START INPUT DATA

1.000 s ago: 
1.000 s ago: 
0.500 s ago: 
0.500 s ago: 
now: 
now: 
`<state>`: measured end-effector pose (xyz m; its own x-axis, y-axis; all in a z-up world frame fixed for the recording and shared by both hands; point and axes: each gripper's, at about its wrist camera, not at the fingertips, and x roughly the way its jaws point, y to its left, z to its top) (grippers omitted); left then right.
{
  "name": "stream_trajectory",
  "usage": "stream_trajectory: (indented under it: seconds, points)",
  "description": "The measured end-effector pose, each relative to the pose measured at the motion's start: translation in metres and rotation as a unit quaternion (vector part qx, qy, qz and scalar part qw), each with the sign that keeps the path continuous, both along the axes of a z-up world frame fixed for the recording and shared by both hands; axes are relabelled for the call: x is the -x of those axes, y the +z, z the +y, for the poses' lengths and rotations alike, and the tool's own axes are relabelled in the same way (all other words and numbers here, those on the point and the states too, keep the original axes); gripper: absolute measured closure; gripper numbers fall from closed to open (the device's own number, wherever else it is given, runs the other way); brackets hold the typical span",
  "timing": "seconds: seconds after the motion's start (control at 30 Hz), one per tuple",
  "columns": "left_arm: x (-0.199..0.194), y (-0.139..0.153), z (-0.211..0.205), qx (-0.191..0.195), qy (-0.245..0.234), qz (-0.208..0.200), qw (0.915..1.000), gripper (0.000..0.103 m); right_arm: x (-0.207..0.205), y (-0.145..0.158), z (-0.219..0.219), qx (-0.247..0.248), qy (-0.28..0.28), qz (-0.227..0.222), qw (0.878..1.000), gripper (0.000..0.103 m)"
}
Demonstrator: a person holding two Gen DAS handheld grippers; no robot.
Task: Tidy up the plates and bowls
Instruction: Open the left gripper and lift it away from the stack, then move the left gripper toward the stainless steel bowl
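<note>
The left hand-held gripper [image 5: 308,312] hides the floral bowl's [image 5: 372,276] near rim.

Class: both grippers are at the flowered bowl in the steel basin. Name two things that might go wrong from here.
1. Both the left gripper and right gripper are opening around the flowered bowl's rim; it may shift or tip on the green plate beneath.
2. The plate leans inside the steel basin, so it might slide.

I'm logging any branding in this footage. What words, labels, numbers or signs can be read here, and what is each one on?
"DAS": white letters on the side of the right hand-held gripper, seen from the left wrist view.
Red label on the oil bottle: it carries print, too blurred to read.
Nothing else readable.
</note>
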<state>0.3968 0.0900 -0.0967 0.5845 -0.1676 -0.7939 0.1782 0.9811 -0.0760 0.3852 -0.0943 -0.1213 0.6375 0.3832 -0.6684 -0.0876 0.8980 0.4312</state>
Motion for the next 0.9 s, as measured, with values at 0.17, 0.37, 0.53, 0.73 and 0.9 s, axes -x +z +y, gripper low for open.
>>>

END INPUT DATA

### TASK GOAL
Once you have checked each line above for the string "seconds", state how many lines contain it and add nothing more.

### ANSWER FOR THIS EXERCISE
2